## [TRY IT]
Restate the listing below line for line and word for word, without the pictures.

## [COLLECTED DATA]
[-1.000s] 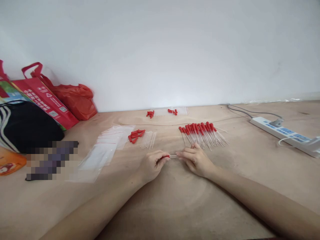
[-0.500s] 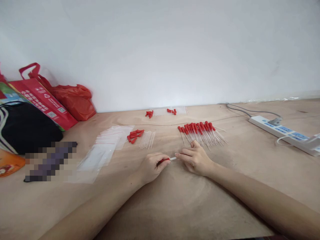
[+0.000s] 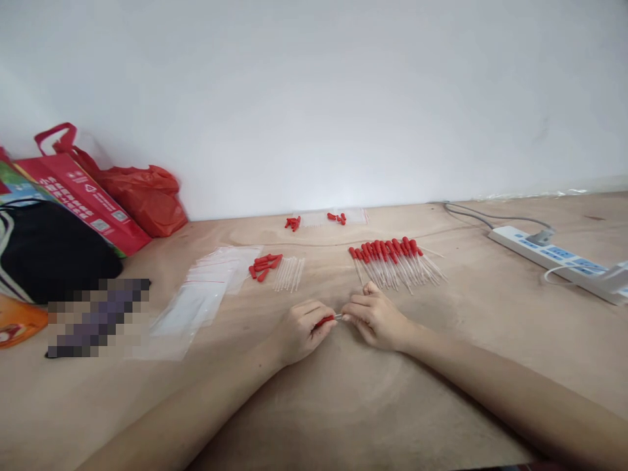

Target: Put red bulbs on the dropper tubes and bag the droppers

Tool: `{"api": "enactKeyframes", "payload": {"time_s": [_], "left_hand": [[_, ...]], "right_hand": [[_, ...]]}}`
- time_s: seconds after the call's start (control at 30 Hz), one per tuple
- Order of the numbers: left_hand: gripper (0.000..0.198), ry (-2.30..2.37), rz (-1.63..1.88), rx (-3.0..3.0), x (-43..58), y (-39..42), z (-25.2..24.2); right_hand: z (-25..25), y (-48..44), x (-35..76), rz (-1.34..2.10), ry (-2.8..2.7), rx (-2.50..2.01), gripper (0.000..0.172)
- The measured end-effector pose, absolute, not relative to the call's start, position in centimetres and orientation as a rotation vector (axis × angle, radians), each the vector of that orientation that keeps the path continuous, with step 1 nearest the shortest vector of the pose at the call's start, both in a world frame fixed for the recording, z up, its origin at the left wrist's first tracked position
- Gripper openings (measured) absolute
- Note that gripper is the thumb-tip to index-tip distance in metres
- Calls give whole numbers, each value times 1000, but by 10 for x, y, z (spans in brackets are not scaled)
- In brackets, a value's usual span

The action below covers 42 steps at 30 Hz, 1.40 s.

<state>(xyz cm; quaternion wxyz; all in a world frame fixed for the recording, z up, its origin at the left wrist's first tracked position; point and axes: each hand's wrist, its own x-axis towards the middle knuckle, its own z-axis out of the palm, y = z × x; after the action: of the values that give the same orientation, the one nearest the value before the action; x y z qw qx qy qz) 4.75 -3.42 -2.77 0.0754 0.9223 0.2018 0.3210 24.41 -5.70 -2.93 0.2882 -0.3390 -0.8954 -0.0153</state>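
Bulb and tube, held between two hands above the table

Table (image 3: 343, 405): wooden, far edge against a pale wall (image 3: 314, 111).

Left hand (image 3: 308, 332): curled nearly closed, thumb and fingers pinched on one red bulb (image 3: 325, 320). Position: over the near half of the table, midway between its sides.

Right hand (image 3: 375, 318): fingertips drawn together on one clear tube (image 3: 338, 316), the remaining fingers bent. The tube spans the narrow gap from the bulb's mouth to the right fingertips; how deep it sits in the bulb cannot be told.

Droppers (image 3: 387, 252): a close row of tubes fitted with red bulbs, bulb ends toward the far edge, just beyond the right hand.

Loose bulbs (image 3: 265, 265): red, a small heap beyond the left hand.

Loose tubes (image 3: 289, 275): clear, side by side, just right of that heap.

Clear bags (image 3: 206, 291): flat, overlapping, left of the loose bulbs, some with a red line.

Far-edge lot: red pieces (image 3: 293, 224) in two small groups, with clear plastic (image 3: 314, 220) by them.

Power strip (image 3: 559, 254): white, toward the table's right side, grey plug (image 3: 542, 237) inserted.

Far left corner: printed bag (image 3: 93, 199), red bag (image 3: 150, 196), black bag (image 3: 59, 252). Nearer along the left side: orange packet (image 3: 19, 320); dark article (image 3: 98, 320), pixelated, unidentifiable.
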Motion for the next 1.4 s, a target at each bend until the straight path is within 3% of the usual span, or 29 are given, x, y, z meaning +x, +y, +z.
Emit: {"api": "enactKeyframes", "payload": {"time_s": [0.13, 0.3, 0.43, 0.6, 0.73, 0.93, 1.23, 1.4], "left_hand": [[14, 561, 1005, 2870, 48, -30, -25], [17, 678, 1019, 2961, 45, -20, -17], [31, 1159, 1037, 2949, 28, -5, -11], [28, 1923, 1186, 2583, -7, 24, -11], [27, 2192, 1133, 2382, -26, 38, -14], [31, 2241, 963, 2317, -31, 40, -15], [25, 2187, 906, 2289, -33, 46, -20], [28, 2121, 916, 2345, -33, 46, -21]], "right_hand": [[-26, -57, 242, -4, -2414, -954, 25], [-17, -59, 238, -206, -2370, -1160, 20], [-15, -49, 250, -158, -2244, -1382, 20], [-9, -20, 271, 15, -1796, -1785, 24], [-5, 0, 262, -8, -1731, -2046, 23], [-4, 19, 244, -4, -1771, -2256, 21], [-4, 20, 236, -121, -1860, -2172, 23], [0, 23, 197, 126, -1889, -2071, 25]]}}
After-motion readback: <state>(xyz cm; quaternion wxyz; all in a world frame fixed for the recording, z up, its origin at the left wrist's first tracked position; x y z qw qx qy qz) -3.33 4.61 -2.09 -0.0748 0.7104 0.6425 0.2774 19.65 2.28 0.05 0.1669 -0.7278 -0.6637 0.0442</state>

## [RESULT FOR THIS EXERCISE]
[-1.000s] 
[-0.500s] 
[+0.000s] 

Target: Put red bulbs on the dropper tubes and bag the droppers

Tool: `{"api": "enactKeyframes", "payload": {"time_s": [_], "left_hand": [[_, ...]], "right_hand": [[_, ...]]}}`
- time_s: seconds after the call's start (control at 30 Hz), one per tuple
- Order of the numbers: left_hand: gripper (0.000..0.198), ry (-2.30..2.37), rz (-1.63..1.88), rx (-3.0..3.0), x (-43..58), y (-39..42), z (-25.2..24.2); right_hand: z (-25..25), y (-48..44), x (-35..76), rz (-1.34..2.10), ry (-2.8..2.7), rx (-2.50..2.01), gripper (0.000..0.172)
- The measured end-effector pose, absolute, not relative to the call's start, position in centimetres and orientation as a rotation vector (axis × angle, radians), each the vector of that orientation that keeps the path continuous, with step 1 nearest the shortest vector of the pose at the call's start, both in a world frame fixed for the recording, z up, its origin at the left wrist's first tracked position
- Gripper openings (measured) absolute
- Note that gripper is the thumb-tip to index-tip distance in metres
- Calls give whole numbers, each value times 1000, but by 10 for x, y, z (spans in brackets are not scaled)
- In brackets, a value's usual span

The action below covers 42 steps at 30 Hz, 1.40 s.

<state>(xyz cm; quaternion wxyz; all in a world frame fixed for the recording, z up, its origin at the left wrist's first tracked position; point and axes: each hand's wrist, its own x-axis towards the middle knuckle, its own z-axis out of the palm, y = z × x; after the action: of the values that give the same orientation, the one nearest the value before the action; x y z qw qx qy qz) 4.75 -3.42 -2.77 0.0754 0.9223 0.2018 0.3210 24.41 -5.70 -2.93 0.2882 -0.3390 -0.8954 -0.0153</state>
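Bulb and tube, held between two hands above the table

Table (image 3: 343, 405): wooden, far edge against a pale wall (image 3: 314, 111).

Left hand (image 3: 308, 332): curled nearly closed, thumb and fingers pinched on one red bulb (image 3: 325, 320). Position: over the near half of the table, midway between its sides.

Right hand (image 3: 375, 318): fingertips drawn together on one clear tube (image 3: 338, 316), the remaining fingers bent. The tube spans the narrow gap from the bulb's mouth to the right fingertips; how deep it sits in the bulb cannot be told.

Droppers (image 3: 387, 252): a close row of tubes fitted with red bulbs, bulb ends toward the far edge, just beyond the right hand.

Loose bulbs (image 3: 265, 265): red, a small heap beyond the left hand.

Loose tubes (image 3: 289, 275): clear, side by side, just right of that heap.

Clear bags (image 3: 206, 291): flat, overlapping, left of the loose bulbs, some with a red line.

Far-edge lot: red pieces (image 3: 293, 224) in two small groups, with clear plastic (image 3: 314, 220) by them.

Power strip (image 3: 559, 254): white, toward the table's right side, grey plug (image 3: 542, 237) inserted.

Far left corner: printed bag (image 3: 93, 199), red bag (image 3: 150, 196), black bag (image 3: 59, 252). Nearer along the left side: orange packet (image 3: 19, 320); dark article (image 3: 98, 320), pixelated, unidentifiable.
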Motion for the next 1.4 s, a target at each bend until the straight path is within 3% of the usual span, or 29 are given, x, y, z meaning +x, +y, +z.
Emit: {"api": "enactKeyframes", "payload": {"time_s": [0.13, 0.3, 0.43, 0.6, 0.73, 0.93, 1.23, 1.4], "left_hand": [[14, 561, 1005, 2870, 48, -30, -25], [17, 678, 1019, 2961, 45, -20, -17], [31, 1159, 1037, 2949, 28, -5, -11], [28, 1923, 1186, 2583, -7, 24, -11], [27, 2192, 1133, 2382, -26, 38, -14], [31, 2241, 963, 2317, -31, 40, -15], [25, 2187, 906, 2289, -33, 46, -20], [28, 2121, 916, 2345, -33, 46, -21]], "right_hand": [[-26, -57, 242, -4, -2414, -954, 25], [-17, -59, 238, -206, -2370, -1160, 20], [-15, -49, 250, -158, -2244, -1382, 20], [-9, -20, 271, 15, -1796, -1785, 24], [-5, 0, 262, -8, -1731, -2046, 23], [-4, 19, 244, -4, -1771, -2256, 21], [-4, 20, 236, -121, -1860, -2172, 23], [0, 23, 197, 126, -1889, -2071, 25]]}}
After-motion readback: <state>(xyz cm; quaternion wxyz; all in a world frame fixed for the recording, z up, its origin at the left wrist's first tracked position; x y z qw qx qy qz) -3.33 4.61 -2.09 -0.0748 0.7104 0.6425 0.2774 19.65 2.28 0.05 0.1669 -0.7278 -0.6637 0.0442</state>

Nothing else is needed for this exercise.